- Born: 26 May 1961 (age 65) Dudley, United Kingdom
- Occupations: Radio broadcaster, journalist

= John Spencer-Barnes =

John Spencer-Barnes is a radio broadcaster and journalist for the BBC.

He was born in Dudley, England in 1961 and educated at Wolverhampton University.

He began his career as a freelance broadcaster at BRMB in Birmingham and then moved to the experimental BBC service WM Heartlands in East Birmingham between 1989 and 1991.

He was involved in the campaign for community radio and was News Editor of the UK's first community radio station, Wear FM in Sunderland. He later broadcast with the Chiltern Radio Network at Northants 96, Chiltern FM and Severn Sound.

He was the launch manager of Welsh commercial station Radio Maldwyn and 107.9 Huddersfield FM in West Yorkshire. He also spent a period as manager of the commercial radio station at Freetown in Sierra Leone.

In 1994 he became News Editor of 97.4 Rock FM and Red Rose 999 in Preston, Lancashire. While at Rock FM, he co-ordinated the EMAP Radio response to the IRA bombing of Manchester. The bomb had taken Manchester's Key 103 and Piccadilly Magic 1152 off air. He arranged an emergency news service for the Manchester stations and a replacement radio service from a studio in Preston.

His more recent career has been at the BBC where he has broadcast at BBC Hereford and Worcester, BBC Radio Berkshire and was the presenter of the Late Show on BBC Radio Lancashire, which was simulcast to BBC Radio Manchester, for more than a decade. He is now the BBC reporter for Lancaster, Lancashire and Morecambe Bay.

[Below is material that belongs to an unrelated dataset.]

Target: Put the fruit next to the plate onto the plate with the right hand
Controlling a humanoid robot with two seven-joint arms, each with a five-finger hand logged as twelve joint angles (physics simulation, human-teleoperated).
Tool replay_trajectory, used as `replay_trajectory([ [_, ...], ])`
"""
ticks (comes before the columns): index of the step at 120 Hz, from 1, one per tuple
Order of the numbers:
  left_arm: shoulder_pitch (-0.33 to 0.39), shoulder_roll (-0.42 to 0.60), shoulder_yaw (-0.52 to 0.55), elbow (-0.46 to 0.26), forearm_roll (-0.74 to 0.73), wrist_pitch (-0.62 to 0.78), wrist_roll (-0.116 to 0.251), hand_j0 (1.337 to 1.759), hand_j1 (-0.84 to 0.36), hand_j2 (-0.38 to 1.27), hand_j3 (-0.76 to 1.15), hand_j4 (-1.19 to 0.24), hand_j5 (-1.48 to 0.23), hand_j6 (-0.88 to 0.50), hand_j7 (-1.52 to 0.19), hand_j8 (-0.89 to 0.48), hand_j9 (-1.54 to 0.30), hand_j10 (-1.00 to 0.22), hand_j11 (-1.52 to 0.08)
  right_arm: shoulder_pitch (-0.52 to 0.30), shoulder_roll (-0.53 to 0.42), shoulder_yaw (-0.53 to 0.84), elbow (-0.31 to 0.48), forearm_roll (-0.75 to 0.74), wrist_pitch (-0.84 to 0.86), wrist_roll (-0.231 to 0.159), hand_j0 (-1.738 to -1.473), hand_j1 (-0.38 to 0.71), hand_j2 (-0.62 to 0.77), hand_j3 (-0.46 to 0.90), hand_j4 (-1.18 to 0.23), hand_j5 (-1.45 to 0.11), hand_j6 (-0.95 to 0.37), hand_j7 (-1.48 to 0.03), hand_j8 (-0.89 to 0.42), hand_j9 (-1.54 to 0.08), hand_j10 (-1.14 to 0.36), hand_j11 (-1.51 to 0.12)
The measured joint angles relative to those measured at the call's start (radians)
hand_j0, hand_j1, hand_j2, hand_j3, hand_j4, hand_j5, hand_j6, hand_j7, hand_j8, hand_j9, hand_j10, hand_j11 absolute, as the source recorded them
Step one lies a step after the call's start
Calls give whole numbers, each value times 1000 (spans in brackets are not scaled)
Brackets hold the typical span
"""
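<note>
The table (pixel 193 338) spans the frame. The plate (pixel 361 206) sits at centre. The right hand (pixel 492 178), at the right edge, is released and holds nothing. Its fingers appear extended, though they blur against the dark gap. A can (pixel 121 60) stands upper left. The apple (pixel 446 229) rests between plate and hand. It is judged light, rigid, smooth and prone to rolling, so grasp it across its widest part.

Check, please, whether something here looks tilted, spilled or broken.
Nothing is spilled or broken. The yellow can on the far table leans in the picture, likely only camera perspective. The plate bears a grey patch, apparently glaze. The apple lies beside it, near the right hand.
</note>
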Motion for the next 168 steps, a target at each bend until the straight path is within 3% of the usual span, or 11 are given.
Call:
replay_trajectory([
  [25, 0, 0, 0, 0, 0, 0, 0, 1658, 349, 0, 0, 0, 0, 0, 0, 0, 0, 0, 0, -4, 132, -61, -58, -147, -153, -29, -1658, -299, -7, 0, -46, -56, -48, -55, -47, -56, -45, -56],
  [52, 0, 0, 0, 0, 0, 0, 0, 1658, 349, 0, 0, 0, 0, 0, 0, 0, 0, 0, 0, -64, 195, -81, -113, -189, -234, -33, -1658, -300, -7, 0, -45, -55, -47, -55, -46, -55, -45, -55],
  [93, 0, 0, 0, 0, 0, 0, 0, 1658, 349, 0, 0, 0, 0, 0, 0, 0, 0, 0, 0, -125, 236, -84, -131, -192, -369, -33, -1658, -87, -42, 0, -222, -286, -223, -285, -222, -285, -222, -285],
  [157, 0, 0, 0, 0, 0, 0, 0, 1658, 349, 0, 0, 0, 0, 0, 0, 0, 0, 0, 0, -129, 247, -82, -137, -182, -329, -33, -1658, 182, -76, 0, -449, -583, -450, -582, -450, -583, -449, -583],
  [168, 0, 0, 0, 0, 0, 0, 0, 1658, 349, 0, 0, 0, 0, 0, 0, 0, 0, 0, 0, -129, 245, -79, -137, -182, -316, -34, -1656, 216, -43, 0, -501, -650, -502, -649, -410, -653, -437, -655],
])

He is a Director of the Maritime Volunteer Service and the Director of Communications for the organisation. He is a Trustee of the search and rescue charity Bay Search & Rescue which operates on the sands of Morecambe Bay and elsewhere in the country. He is also the town crier of St Anne's on the Sea.

In February 2021, it was reported that Spencer-Barnes was moving to a freelance status and would also present a regular slot on the Lancashire station Rossendale Radio.